------ Available data ------

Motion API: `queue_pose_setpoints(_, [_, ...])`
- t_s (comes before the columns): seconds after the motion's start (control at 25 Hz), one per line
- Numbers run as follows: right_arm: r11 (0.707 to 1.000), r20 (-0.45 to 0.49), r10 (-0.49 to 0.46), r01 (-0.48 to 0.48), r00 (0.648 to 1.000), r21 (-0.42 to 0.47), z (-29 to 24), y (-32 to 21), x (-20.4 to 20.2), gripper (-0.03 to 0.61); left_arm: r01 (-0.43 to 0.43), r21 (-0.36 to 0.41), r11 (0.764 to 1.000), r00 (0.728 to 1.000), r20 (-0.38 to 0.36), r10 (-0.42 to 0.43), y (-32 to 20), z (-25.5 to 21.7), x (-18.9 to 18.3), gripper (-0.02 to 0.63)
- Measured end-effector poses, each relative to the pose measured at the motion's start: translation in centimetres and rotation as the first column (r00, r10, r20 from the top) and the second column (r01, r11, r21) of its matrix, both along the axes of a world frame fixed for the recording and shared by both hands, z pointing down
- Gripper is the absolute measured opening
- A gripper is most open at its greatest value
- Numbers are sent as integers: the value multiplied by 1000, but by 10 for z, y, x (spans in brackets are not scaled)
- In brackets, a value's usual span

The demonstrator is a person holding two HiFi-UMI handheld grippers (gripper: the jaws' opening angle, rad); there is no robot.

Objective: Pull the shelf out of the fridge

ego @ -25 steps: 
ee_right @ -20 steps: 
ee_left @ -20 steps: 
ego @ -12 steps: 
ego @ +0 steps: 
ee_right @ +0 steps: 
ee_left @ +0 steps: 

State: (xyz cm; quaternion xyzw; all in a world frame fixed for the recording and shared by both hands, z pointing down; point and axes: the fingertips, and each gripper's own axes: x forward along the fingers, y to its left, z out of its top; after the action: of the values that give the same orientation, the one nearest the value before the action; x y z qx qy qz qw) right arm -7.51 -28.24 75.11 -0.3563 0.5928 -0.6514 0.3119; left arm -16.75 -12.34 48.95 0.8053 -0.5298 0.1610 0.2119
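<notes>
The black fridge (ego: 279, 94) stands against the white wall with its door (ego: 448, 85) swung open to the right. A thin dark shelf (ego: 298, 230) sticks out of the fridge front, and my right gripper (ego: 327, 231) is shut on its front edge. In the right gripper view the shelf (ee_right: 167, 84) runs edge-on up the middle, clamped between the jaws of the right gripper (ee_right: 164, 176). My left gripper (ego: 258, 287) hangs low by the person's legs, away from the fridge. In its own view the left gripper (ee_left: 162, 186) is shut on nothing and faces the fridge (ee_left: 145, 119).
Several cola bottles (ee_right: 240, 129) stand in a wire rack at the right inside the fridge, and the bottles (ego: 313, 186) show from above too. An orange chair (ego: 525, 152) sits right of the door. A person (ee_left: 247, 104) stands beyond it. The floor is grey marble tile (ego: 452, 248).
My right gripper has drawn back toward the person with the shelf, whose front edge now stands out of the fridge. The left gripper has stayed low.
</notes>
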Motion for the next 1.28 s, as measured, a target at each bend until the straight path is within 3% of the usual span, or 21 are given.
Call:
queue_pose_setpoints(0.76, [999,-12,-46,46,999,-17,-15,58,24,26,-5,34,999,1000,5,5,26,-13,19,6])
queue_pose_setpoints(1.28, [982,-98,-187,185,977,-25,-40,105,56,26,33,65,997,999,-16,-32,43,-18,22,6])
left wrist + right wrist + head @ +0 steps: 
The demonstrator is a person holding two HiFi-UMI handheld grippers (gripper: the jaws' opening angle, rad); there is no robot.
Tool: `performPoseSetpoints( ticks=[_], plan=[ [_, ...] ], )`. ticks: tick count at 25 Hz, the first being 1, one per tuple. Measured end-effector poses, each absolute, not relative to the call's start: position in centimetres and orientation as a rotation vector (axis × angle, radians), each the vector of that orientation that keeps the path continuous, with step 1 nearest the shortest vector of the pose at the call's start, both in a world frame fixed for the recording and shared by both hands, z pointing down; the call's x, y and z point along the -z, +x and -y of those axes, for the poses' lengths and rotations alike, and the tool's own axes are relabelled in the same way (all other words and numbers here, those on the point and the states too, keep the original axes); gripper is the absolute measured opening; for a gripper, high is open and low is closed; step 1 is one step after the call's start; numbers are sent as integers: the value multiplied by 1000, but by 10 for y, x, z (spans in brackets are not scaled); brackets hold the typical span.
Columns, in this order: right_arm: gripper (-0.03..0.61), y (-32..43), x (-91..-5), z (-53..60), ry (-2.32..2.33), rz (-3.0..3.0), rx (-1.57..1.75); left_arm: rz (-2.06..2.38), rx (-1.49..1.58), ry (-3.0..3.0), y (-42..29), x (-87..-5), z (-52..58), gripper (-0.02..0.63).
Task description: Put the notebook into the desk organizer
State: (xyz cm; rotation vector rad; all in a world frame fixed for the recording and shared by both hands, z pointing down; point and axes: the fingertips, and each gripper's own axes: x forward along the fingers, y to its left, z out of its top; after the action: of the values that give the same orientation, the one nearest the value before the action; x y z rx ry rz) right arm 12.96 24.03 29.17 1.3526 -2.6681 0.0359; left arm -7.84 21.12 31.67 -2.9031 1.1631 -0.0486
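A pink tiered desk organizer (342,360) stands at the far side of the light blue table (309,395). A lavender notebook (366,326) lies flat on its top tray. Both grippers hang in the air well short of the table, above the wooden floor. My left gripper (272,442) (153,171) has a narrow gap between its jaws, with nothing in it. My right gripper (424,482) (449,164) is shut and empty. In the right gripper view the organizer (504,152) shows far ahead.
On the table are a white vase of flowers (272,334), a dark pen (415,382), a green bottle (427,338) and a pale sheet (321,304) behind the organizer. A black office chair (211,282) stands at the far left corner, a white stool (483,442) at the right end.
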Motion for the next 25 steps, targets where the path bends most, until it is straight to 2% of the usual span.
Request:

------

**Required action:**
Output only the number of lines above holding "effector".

**Response to this exercise:**
2